In the tiny, dying timber town of Tiller, the old cliche is true. If you blink, you might actually miss it. But these days, this dot on a map in southwestern Oregon is generating big-city buzz for an unlikely reason: Almost the entire town is for sale. The asking price of $3.5 million brings with it six houses, the shuttered general store and gas station, the land under the post office, undeveloped parcels, water rights and infrastructure that includes sidewalks, fire hydrants and a working power station. Tiller Elementary School, a six-classroom building that closed in 2014, is for sale separately for $350,000.

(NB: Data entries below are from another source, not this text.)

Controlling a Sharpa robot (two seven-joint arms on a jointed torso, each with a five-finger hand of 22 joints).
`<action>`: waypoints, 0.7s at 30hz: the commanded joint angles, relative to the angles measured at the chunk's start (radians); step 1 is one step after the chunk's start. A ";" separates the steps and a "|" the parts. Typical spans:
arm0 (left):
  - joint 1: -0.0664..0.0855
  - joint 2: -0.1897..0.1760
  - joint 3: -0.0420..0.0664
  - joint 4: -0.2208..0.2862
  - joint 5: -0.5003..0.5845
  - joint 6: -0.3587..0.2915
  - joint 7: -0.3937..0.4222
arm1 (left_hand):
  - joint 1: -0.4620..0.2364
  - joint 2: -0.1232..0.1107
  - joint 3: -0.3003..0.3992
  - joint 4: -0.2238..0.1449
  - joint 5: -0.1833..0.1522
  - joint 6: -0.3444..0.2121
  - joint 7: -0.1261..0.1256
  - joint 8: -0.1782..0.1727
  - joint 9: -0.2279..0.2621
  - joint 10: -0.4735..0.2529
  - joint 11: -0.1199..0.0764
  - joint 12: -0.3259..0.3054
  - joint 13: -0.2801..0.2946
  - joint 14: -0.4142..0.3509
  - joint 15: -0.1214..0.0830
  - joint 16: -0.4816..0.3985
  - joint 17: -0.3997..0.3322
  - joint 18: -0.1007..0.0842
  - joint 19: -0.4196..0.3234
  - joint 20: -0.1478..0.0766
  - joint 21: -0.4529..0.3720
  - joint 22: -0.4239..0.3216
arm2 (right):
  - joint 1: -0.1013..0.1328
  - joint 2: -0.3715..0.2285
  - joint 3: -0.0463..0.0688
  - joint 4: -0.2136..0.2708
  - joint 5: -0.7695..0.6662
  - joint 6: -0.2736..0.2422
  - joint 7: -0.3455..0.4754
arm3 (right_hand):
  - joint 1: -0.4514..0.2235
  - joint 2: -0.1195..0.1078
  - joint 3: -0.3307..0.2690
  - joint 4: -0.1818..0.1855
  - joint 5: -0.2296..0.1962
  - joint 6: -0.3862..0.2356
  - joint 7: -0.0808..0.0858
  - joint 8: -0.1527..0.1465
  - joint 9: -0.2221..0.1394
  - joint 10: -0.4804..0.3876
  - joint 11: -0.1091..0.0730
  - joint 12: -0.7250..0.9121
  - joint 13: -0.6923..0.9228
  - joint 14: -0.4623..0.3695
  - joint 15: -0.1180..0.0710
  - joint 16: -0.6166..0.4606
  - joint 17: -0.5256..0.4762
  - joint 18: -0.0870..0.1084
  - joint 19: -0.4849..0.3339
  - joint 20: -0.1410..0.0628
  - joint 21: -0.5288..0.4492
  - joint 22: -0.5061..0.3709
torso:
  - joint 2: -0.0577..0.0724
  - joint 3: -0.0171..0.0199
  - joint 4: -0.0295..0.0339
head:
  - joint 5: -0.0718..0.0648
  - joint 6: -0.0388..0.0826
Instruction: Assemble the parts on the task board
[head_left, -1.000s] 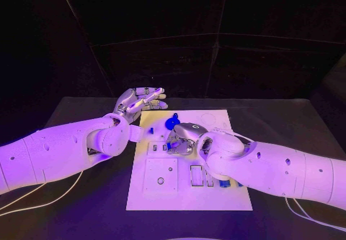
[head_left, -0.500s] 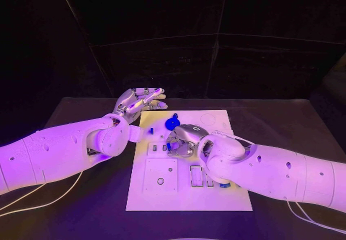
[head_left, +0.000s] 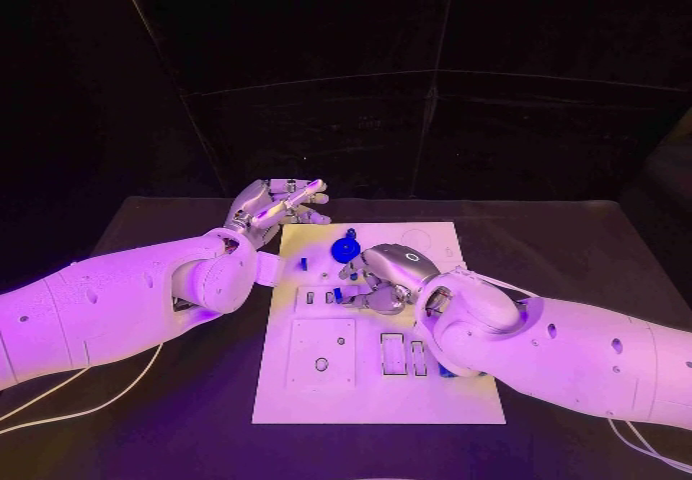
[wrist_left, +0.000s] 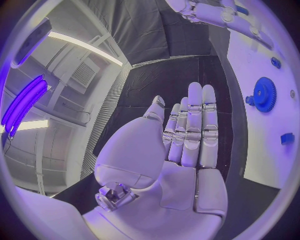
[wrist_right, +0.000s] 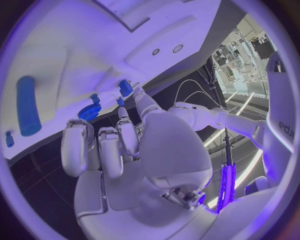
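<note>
The white task board (head_left: 433, 395) lies in the middle of the table. A blue gear (head_left: 345, 247) (wrist_left: 265, 94) sits near its far edge, with a small blue part (head_left: 303, 262) beside it. My right hand (head_left: 387, 280) (wrist_right: 119, 145) is low over the board's middle with its fingers curled down. Its thumb and a fingertip close on a small blue part (head_left: 338, 295) (wrist_right: 119, 101) at the row of slots. My left hand (head_left: 274, 205) (wrist_left: 187, 135) hovers off the board's far left corner, flat, fingers straight, holding nothing.
A long blue part (wrist_right: 27, 105) lies on the board near the right hand. Another blue piece (head_left: 447, 370) peeks out under my right forearm. Both forearms reach over the board's sides. Black table (head_left: 577, 240) surrounds the board.
My right hand has shifted a little to the right over the slots and turned at the wrist. The left hand has hardly moved.
</note>
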 joint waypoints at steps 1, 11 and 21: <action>0.002 -0.005 0.001 -0.012 -0.103 -0.046 -0.089 | -0.013 -0.003 -0.015 0.007 0.003 0.041 -0.019 0.011 0.005 0.076 -0.028 0.023 0.014 0.101 -0.032 0.075 0.065 0.008 0.076 -0.033 0.053 0.026 | 0.006 -0.029 0.005 0.026 0.045 -0.064 0.175 | -0.003 -0.010 -0.006 0.002 -0.005 -0.006 0.001 0.000 0.001 -0.002 -0.001 0.001 0.061 0.101 0.008 0.004 0.236 -0.013 0.004 0.005 0.001 0.001 | -0.005 0.0003 0.0004 | 0.000 0.003; 0.011 -0.028 0.001 -0.061 -0.419 0.064 -0.442 | -0.053 -0.026 -0.056 0.045 0.003 0.095 -0.061 0.043 0.037 0.200 -0.080 0.203 0.177 0.172 -0.080 0.966 0.910 -0.014 0.183 -0.092 0.346 0.272 | 0.040 -0.207 0.047 0.140 0.227 0.039 0.303 | 0.032 0.004 -0.010 -0.004 0.010 0.026 -0.006 0.024 0.008 -0.003 -0.007 0.000 0.057 0.100 0.004 0.002 0.231 -0.012 0.003 0.004 0.000 -0.001 | -0.028 0.0023 0.0009 | 0.006 -0.003; 0.055 -0.043 0.001 -0.007 -0.744 0.279 -0.777 | -0.132 -0.012 -0.125 0.160 0.002 0.079 -0.098 0.184 0.181 0.101 -0.100 0.747 0.718 0.213 -0.097 1.292 1.225 -0.090 0.267 -0.112 0.910 0.952 | 0.093 -0.289 0.083 0.113 0.484 -0.009 0.349 | 0.035 0.017 -0.026 0.007 0.047 0.035 -0.010 0.033 0.006 -0.061 -0.012 -0.078 -0.014 0.079 -0.002 -0.041 0.151 0.009 -0.053 -0.002 -0.053 -0.106 | -0.057 0.0045 0.0056 | 0.007 -0.020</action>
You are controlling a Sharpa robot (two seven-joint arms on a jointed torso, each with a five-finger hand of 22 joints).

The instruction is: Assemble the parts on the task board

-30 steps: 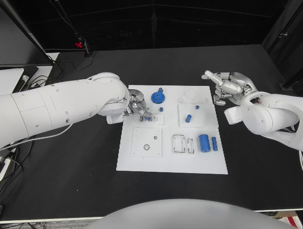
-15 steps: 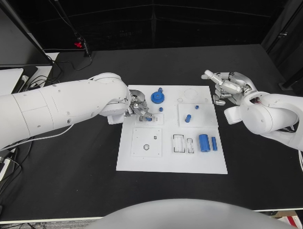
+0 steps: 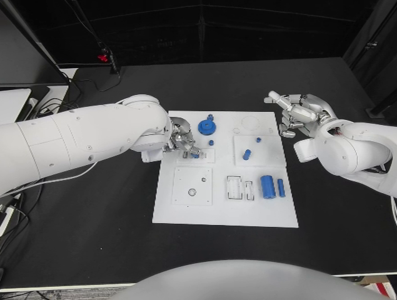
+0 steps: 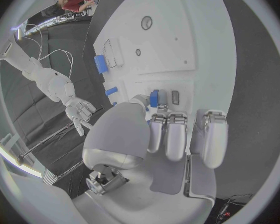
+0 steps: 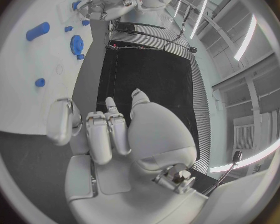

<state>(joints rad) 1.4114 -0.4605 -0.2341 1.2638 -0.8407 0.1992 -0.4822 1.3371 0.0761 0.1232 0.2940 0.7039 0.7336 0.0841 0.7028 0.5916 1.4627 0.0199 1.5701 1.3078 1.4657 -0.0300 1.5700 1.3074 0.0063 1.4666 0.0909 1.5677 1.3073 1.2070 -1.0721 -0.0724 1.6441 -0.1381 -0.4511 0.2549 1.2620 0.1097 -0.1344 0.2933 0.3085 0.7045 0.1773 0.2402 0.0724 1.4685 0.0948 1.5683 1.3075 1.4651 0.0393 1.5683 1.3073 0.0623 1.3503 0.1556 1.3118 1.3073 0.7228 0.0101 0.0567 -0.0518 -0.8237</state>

Potential buyers have come forward but are remaining anonymous, and backup offers are still being accepted. The listing represents a melancholy crossroads for Tiller, a once-bustling logging outpost that sprang up after the turn of the last century deep in what is now the Umpqua National Forest, about 230 miles south of Portland. The post office opened in 1902, and miners, loggers, ranchers and farmers flocked to the community along a pristine river. By the 1940s and 1950s, there were three timber mills running, and the town expanded the elementary school and built a new general store.
Then, nearly three decades ago, logging on the federal forest lands that encircle Tiller came to a near standstill because of environmental regulations. The mills closed, and families moved away. One longtime resident began buying up properties. When he died three years ago, the family owned much of the town.